You may have noticed that the site is actually two sites joined together, yet even with the 0.35 acres that affords, there isn’t really that much of a back garden. The brown walled patch is a walled garden for growing things perfectly happy outdoors and for which valuable greenhouse space is a waste – potatoes and carrots are excellent examples, they grow even better outside than in a greenhouse. That leaves not a massive garden once everything else is considered. It’ll do, but given all the money I spent on two rather than one sites, it does feel a little underwhelming. At least it’ll keep the mowing effort down I suppose.

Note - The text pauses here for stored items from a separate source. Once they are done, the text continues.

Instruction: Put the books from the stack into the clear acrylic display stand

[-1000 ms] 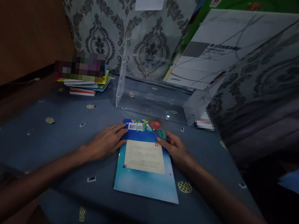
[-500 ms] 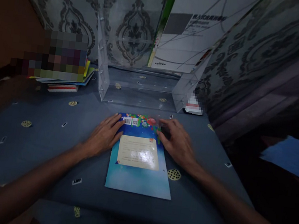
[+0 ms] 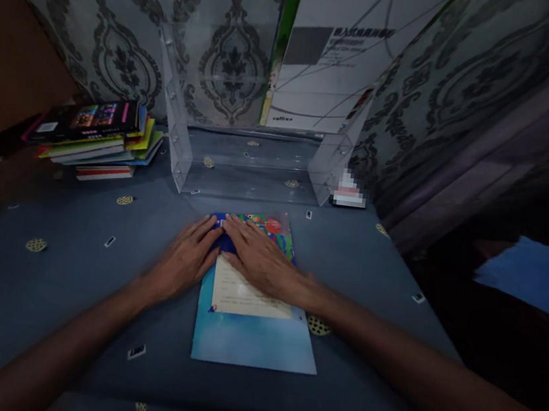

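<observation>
We are looking at a blue booklet (image 3: 252, 343) that is lying flat at the centre of the tabletop, its cream text panel (image 3: 247, 301) facing up. We are judging it to be light and bendy, with a glossy cover that is probably sliding easily under dry fingers and creasing if pinched hard at a corner. We are favouring a hold along both long edges, at nine and three o'clock, with flat fingers supporting the sheet.

Our left hand (image 3: 188, 255) is resting at the booklet's ten o'clock edge, fingers lying close together and thumb spread a little apart. Our right hand (image 3: 260, 264) is reaching across the cover, fingers extended and only slightly parted, tips lying just beside the left fingertips near eleven o'clock. Neither hand is gripping; how firmly they are pressing, we cannot tell.

Around these, a patterned dark tablecloth (image 3: 154, 324) is spreading out. At twelve o'clock a clear rack (image 3: 175, 143) is standing, with a white brochure (image 3: 309, 86) leaning upright at its right. At ten o'clock a stack of books (image 3: 107, 138) is sitting, and at about two o'clock a blue item (image 3: 533, 280) is lying beyond the table edge.
</observation>
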Available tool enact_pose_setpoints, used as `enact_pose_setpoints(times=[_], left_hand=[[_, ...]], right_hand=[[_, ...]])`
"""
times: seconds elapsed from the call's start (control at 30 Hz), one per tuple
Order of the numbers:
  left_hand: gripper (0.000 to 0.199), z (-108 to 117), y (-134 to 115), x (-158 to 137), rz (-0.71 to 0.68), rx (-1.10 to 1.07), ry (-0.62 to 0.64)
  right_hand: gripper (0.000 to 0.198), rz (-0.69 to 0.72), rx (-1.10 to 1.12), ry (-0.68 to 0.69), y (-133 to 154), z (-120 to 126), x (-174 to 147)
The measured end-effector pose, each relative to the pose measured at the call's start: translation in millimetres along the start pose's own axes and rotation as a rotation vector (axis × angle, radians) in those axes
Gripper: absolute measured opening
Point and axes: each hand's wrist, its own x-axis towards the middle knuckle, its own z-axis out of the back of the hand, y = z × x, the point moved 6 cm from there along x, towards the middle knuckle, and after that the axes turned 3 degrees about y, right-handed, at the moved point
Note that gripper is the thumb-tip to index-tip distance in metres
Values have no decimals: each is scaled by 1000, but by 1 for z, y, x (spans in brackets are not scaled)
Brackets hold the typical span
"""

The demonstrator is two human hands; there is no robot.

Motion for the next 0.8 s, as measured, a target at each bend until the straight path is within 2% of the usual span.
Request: enact_pose_setpoints(times=[0.37,0.57,0.73,0.8], left_hand=[[43,6,-2,3,-3,9,25],[38,11,-12,18,-50,64,100],[43,-4,-37,50,-174,16,214],[44,-10,-45,62,-205,-10,218]], right_hand=[[51,-255,-71,-103,-51,32,-57],[47,-211,25,-175,-61,36,-64],[44,-157,133,-203,-72,43,-62],[44,-143,179,-205,-76,45,-61]])
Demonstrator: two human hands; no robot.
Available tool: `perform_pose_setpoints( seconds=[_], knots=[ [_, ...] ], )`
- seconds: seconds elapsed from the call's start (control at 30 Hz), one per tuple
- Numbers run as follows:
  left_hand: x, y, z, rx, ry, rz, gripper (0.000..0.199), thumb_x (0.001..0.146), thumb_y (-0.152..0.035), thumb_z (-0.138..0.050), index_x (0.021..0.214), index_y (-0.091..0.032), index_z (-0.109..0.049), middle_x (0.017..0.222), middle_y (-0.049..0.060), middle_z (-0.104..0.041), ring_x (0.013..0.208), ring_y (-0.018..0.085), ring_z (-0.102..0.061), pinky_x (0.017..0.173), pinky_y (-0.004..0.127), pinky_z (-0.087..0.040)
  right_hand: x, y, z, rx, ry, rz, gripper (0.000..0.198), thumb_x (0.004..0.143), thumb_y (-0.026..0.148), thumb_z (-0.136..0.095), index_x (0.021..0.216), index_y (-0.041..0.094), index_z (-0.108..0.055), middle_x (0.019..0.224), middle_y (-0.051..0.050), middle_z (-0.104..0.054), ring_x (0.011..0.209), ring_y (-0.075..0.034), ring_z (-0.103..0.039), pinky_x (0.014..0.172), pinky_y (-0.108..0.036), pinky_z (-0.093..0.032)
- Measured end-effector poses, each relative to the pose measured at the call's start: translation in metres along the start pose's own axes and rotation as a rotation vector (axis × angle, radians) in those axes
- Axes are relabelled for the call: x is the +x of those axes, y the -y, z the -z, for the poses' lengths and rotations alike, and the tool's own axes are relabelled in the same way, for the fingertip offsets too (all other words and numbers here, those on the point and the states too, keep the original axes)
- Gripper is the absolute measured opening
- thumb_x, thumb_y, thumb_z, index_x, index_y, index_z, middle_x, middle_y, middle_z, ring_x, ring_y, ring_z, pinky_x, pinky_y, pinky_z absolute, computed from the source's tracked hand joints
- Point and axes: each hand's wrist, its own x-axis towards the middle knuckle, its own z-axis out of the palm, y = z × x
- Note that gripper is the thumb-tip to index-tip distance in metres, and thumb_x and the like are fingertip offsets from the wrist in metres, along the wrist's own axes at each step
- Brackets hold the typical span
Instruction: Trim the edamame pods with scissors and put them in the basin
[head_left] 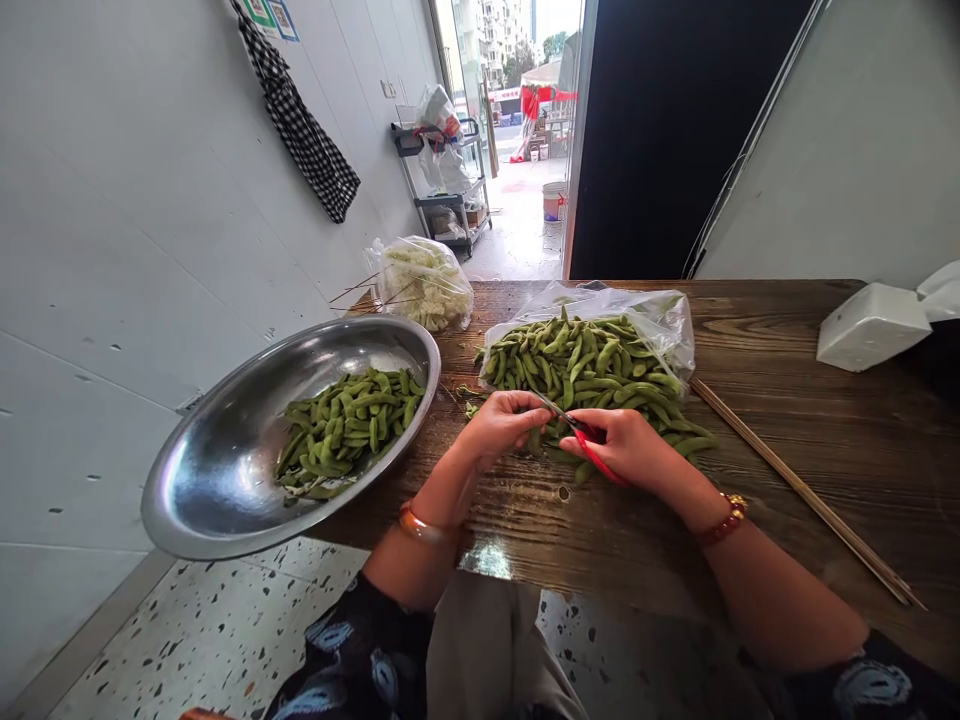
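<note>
In my right hand (626, 448) is a pair of scissors (596, 457) with red handles, its blades pointing up and left toward my other hand. My left hand (506, 425) is closed in a pinch at the blade tips, around what looks like a green soybean pod, mostly hidden by the fingers. Just beyond both hands a heap of green soybean pods (589, 360) spills from an open clear plastic bag (675, 318) onto the wooden table. To the left, a wide metal basin (217, 490) holds more soybean pods (352, 425).
A bag of pale green-white vegetable pieces (424, 285) sits behind the basin, near thin sticks. Long wooden skewers (810, 490) lie diagonally on the table (757, 400) at right. A white box (874, 325) stands at the far right. A cart (442, 190) is by the doorway.
</note>
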Motion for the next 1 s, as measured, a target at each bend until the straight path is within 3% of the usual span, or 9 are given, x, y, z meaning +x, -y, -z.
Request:
perform_pose_setpoints(
  seconds=[0.2, 0.4, 1.0],
  knots=[
    [0.006, 0.002, 0.001, -0.336, -0.175, -0.060, 0.033, 0.061, -0.029, -0.080, 0.080, -0.012, -0.058, 0.061, -0.002, -0.057, 0.050, 0.005, -0.053, 0.044, 0.015, -0.040, -0.001, 0.000, 0.001, 0.079, -0.147, -0.055, 0.045, 0.081, 0.052, -0.058, 0.105, 0.015, -0.069, 0.065, 0.000, -0.062, 0.058, -0.014, -0.051, 0.055, -0.025, -0.041],
    [0.005, -0.002, 0.001, -0.599, -0.322, -0.029, 0.028, 0.064, -0.019, -0.078, 0.078, -0.013, -0.054, 0.059, -0.004, -0.056, 0.051, 0.003, -0.053, 0.048, 0.012, -0.041, -0.001, -0.002, -0.004, 0.058, -0.166, -0.030, 0.048, 0.080, 0.052, -0.060, 0.112, 0.017, -0.067, 0.066, 0.000, -0.062, 0.058, -0.015, -0.053, 0.055, -0.025, -0.044],
    [0.000, 0.004, -0.028, -0.596, -0.084, -0.087, 0.037, 0.064, -0.031, -0.079, 0.079, -0.015, -0.049, 0.053, -0.005, -0.051, 0.044, 0.004, -0.041, 0.040, 0.015, -0.025, -0.002, 0.002, -0.015, -0.047, -0.223, 0.025, 0.050, 0.079, 0.049, -0.063, 0.116, 0.015, -0.062, 0.086, -0.007, -0.067, 0.071, -0.018, -0.060, 0.068, -0.031, -0.050]
  ],
)
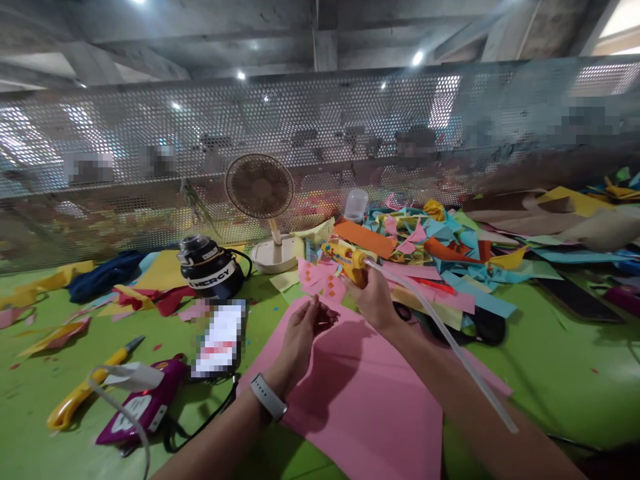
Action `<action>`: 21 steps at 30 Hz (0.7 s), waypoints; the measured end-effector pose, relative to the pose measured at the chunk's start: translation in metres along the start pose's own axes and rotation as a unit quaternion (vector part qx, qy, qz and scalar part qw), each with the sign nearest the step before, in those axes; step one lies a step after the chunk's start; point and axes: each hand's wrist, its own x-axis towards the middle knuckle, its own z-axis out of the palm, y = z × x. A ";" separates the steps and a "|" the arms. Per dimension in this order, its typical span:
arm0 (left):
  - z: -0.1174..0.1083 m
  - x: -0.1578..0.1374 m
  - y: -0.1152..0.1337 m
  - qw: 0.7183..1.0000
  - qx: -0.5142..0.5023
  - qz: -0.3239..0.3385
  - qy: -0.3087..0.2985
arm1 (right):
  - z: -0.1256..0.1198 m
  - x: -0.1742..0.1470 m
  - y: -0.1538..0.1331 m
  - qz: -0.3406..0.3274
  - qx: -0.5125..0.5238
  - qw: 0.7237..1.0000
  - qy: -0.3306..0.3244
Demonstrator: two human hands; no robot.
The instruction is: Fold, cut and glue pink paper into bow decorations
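Observation:
My right hand (pixel 371 297) grips a yellow hot glue gun (pixel 347 261), and a long clear glue stick (pixel 440 323) trails from its back end over my forearm. The gun's nozzle points away to the left. My left hand (pixel 306 333) hovers above a large pink sheet (pixel 370 393), its fingertips pinched together; whatever they hold, if anything, is too small to make out. Under the gun's front lies a pink piece with small orange shapes (pixel 317 280). A pale watch band (pixel 269 397) circles my left wrist.
A small fan (pixel 275 253) and a black bottle (pixel 215 270) stand at the back, before a perforated metal partition (pixel 320 120). Paper scraps (pixel 450 233) are heaped at the right. A lit phone (pixel 219 339), a purple device (pixel 145 400) and a yellow-handled cutter (pixel 90 383) lie at the left.

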 end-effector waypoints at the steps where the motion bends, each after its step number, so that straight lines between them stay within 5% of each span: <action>1: 0.000 -0.001 -0.001 1.000 -0.005 0.010 0.010 | 0.000 0.000 0.001 0.000 0.004 1.000 0.003; 13: 0.021 0.009 -0.003 0.996 -0.019 0.053 0.070 | 0.006 -0.004 0.002 -0.029 -0.007 1.000 -0.007; 21: 0.023 0.016 -0.010 0.993 -0.049 0.090 0.058 | 0.006 -0.005 0.004 -0.017 -0.014 1.000 -0.016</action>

(Indeed, the most likely reason we think this planning proposal will be rejected is ‘inefficient use of serviced sites’ i.e. we used two serviced sites for one house, which therefore deprives others of a potential house. Never mind how pokey small those sites are!)

Finally, witness my thermal store! It’s really massive. It dominates the utility/plant room. To the left of it will be the MVHR and any heat pump if it turns out we need one of those (we currently think that as a passive house, a heat pump won’t have cost benefit). The remainder will be washing and drying machines. But just look at how big that thermal store is, it’s 2m wide x 2m deep x 3m high including lots of insulation! Contains 5000 litres of water storing approximately 200 kWh of hot water. With the insulation I have planned, it should leak around 40 watts of heat into the house, so about one third of a human adult being in the house i.e. eminently tolerable.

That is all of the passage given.